GOAL OF THE EXERCISE. Take the data below and extract the lines from the one with "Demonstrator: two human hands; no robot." to the one with "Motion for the", inclusive, exactly as written.

INFORMATION SUPPLIED.
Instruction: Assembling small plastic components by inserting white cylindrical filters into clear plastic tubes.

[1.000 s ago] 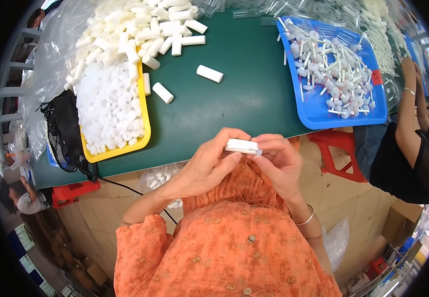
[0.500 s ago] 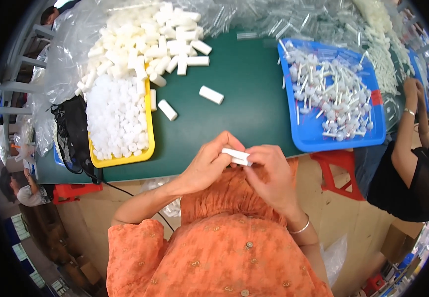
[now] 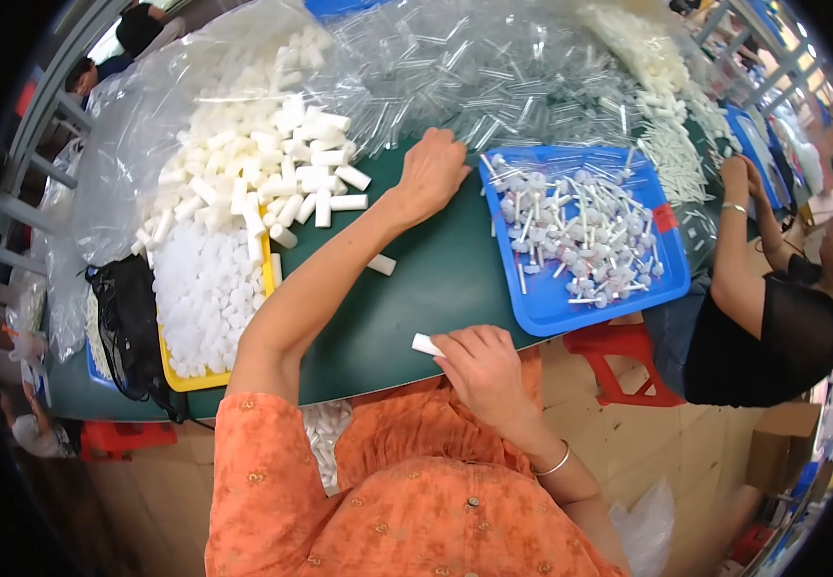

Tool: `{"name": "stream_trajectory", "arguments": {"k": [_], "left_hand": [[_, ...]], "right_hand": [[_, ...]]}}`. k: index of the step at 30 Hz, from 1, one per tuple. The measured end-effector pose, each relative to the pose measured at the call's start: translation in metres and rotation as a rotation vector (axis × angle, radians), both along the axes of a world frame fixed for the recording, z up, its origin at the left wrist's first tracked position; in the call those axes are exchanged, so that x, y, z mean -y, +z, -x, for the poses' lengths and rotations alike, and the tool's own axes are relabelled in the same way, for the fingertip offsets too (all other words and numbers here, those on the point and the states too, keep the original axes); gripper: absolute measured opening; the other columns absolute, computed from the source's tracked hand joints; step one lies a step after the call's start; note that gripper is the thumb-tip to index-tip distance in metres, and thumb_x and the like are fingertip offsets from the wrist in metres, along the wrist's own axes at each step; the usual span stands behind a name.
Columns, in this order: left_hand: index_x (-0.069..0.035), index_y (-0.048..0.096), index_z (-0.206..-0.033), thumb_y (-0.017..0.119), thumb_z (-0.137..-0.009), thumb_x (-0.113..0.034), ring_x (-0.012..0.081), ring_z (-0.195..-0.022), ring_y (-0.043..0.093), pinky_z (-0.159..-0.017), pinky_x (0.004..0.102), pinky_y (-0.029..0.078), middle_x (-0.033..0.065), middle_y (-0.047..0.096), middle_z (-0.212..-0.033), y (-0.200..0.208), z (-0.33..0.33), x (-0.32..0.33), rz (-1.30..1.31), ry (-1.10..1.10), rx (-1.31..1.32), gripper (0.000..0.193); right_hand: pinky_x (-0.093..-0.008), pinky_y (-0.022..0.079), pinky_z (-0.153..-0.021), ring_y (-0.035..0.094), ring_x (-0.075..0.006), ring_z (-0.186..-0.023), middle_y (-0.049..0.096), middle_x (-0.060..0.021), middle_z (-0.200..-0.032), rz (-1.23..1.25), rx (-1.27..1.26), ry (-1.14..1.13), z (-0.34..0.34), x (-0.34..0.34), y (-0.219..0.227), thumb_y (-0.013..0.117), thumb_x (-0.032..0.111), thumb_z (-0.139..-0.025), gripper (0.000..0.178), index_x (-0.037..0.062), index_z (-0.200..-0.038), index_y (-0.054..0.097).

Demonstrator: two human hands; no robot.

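Observation:
My right hand (image 3: 484, 370) is closed round a short white cylinder (image 3: 426, 344), one end of which sticks out to the left near the table's front edge. My left arm stretches forward across the green table (image 3: 416, 288). At the edge of a heap of clear plastic tubes (image 3: 493, 91), my left hand (image 3: 431, 175) bends down with its fingers curled; what they hold, if anything, is hidden. A loose white cylinder (image 3: 384, 264) lies beside my left forearm, partly covered by it.
A blue tray (image 3: 541, 322) of small white-stemmed parts stands on the right. To the left, a yellow tray (image 3: 195, 382) holds small white pieces, with a pile of white cylinders (image 3: 243, 159) behind it and a black mesh bag (image 3: 128, 317) alongside. A person in black (image 3: 758, 356) works at the right.
My left hand has let go of the white cylinder and moved forward to the clear tubes. My right hand keeps the cylinder, slightly lower in view. The view has shifted.

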State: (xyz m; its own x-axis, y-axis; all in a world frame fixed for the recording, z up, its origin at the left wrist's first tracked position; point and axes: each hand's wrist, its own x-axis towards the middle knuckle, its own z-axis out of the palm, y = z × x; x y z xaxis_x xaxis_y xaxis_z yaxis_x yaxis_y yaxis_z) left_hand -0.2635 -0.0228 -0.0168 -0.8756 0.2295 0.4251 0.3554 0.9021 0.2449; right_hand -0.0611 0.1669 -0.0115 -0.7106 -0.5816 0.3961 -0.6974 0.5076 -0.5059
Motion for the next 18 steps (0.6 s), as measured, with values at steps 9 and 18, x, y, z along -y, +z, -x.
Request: {"name": "stream_trajectory", "arguments": {"k": [9,18], "left_hand": [[-0.001,0.058,-0.092,0.072,-0.074,-0.002,0.0224,-0.086,0.065,-0.079,0.0348,0.051,0.0108,0.066,-0.089,0.066,-0.149,0.038,-0.444,-0.145,0.419,0.023],[-0.002,0.051,-0.130,0.055,-0.093,-0.001,0.0104,-0.086,0.053,-0.074,0.0227,0.048,0.0033,0.053,-0.103,0.037,-0.249,0.010,-1.296,-0.218,0.903,0.038]], "right_hand": [[-0.0263,0.049,-0.072,0.061,-0.0176,-0.082,0.065,-0.0084,-0.093,0.506,0.353,-0.182,0.008,-0.042,0.043,0.068,-0.003,-0.082,0.023,0.0008,-0.104,0.067],[-0.0256,0.045,-0.065,0.057,-0.0144,-0.075,0.061,-0.0061,-0.087,0.400,0.514,0.090,0.003,-0.022,0.042,0.067,0.001,-0.085,0.031,0.0029,-0.116,0.068]]}}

ANSWER FOR THE TASK.
Demonstrator: two human hands; no robot.

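Observation:
My right hand (image 3: 484, 370) is closed round a short white cylinder (image 3: 426, 344), one end of which sticks out to the left near the table's front edge. My left arm stretches forward across the green table (image 3: 416, 288). At the edge of a heap of clear plastic tubes (image 3: 493, 91), my left hand (image 3: 431, 175) bends down with its fingers curled; what they hold, if anything, is hidden. A loose white cylinder (image 3: 384, 264) lies beside my left forearm, partly covered by it.
A blue tray (image 3: 541, 322) of small white-stemmed parts stands on the right. To the left, a yellow tray (image 3: 195, 382) holds small white pieces, with a pile of white cylinders (image 3: 243, 159) behind it and a black mesh bag (image 3: 128, 317) alongside. A person in black (image 3: 758, 356) works at the right.
My left hand has let go of the white cylinder and moved forward to the clear tubes. My right hand keeps the cylinder, slightly lower in view. The view has shifted.
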
State: (xyz m; its own x-axis, y-axis; all in a world frame fixed for the recording, z up, its origin at the left wrist's first tracked position; point and axes: each hand's wrist, its own x-axis towards the middle knuckle, its own z-axis out of the palm, y = z × x; x y z xaxis_x xaxis_y xaxis_z yaxis_x yaxis_y yaxis_z) left_hand -0.2635 -0.0228 -0.0168 -0.8756 0.2295 0.4251 0.3554 0.9021 0.2449; right_hand -0.0611 0.1669 -0.0115 -0.7106 -0.5816 0.3961 -0.6974 0.5076 -0.5059
Motion for the next 18 steps (0.6 s), as measured, with values at steps 9 and 18, x, y, z along -y, +z, -x.

That completes the answer.